6. Provide detailed sequence alignment information
Sequence alignment is instrumental for many modelling applications. Full
details of the alignments must be included. These include used method,
version, substitution table and program parameters. Notes like “default
parameters” are not sufficient as they may differ between program
installations and versions. Multiple sequence alignments can provide
more reliable results than pairwise analyses when working with less
conserved sequences. If any manual interventions have been made, they
must be described and justified.
Follow guidelines for describing sequence alignments (Vihinen, 2020).
Include database identifiers for sequences.
Example: The multiple sequence alignment of TEC family members
included entries P51813 for BMX, LRG_128 for BTK, Q08881-1 for ITK,
P42680-1 for TEC, and P42681-1 for TXK. The alignment was performed on
Clustal Omega program (Clustal O(1.2.4)) (Sievers et al., 2011) and run
at https://www.ebi.ac.uk/Tools/msa/clustalo/. The used
substitution matrix was of Gonnet et al. (Gonnet et al., 1994).

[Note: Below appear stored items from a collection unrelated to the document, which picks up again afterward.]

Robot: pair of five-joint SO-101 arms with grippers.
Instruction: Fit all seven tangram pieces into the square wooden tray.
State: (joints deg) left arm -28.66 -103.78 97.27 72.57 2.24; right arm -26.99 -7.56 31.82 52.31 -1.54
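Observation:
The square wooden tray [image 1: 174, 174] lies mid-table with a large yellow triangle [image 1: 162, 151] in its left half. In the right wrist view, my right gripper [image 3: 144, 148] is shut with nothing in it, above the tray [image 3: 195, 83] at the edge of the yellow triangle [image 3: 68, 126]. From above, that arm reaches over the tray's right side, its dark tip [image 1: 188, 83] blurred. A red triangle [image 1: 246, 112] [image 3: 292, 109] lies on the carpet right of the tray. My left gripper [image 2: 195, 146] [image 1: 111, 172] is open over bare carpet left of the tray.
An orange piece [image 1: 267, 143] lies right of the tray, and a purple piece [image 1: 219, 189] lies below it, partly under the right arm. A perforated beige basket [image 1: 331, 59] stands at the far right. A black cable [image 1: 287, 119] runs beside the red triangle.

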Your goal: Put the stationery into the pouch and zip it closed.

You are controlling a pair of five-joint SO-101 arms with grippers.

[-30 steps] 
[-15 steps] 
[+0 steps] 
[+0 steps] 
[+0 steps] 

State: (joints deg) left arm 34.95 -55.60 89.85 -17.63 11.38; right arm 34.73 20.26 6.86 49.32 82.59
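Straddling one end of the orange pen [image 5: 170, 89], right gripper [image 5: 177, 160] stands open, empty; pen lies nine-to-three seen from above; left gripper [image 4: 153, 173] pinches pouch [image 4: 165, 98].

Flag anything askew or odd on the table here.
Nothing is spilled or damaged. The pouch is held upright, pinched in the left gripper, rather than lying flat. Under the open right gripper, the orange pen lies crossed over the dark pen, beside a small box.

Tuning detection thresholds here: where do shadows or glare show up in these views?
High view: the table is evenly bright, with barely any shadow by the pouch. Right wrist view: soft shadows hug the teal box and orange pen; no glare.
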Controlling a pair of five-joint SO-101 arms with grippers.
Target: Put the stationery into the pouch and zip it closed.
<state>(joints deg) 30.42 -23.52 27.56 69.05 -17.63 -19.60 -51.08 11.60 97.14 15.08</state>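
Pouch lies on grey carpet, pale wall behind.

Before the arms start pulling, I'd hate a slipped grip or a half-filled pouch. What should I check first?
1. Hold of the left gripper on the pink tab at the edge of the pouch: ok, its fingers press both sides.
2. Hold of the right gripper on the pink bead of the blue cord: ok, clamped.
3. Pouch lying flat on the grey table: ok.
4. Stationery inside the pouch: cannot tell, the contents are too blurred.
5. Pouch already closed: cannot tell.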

The
program parameters were: Output guide tree, false; Output distance
matrix, false; Dealign input sequences, false; mBed-like clustering
guide tree, true; mBed-like clustering iteration, true; Number of
iterations, 0; Maximum guide tree iterations, -1; Maximum HMM
iterations, -1; Output alignment format, clustal_num; Output order,
aligned; Sequence type, protein.
The insertion between residues 34 and 38 was manually adjusted so that
there was just one gap instead of two provided by the program. The
alignment covers 96.4-100% of the sequence lengths. The multiple
sequence alignment is in Supplementary material.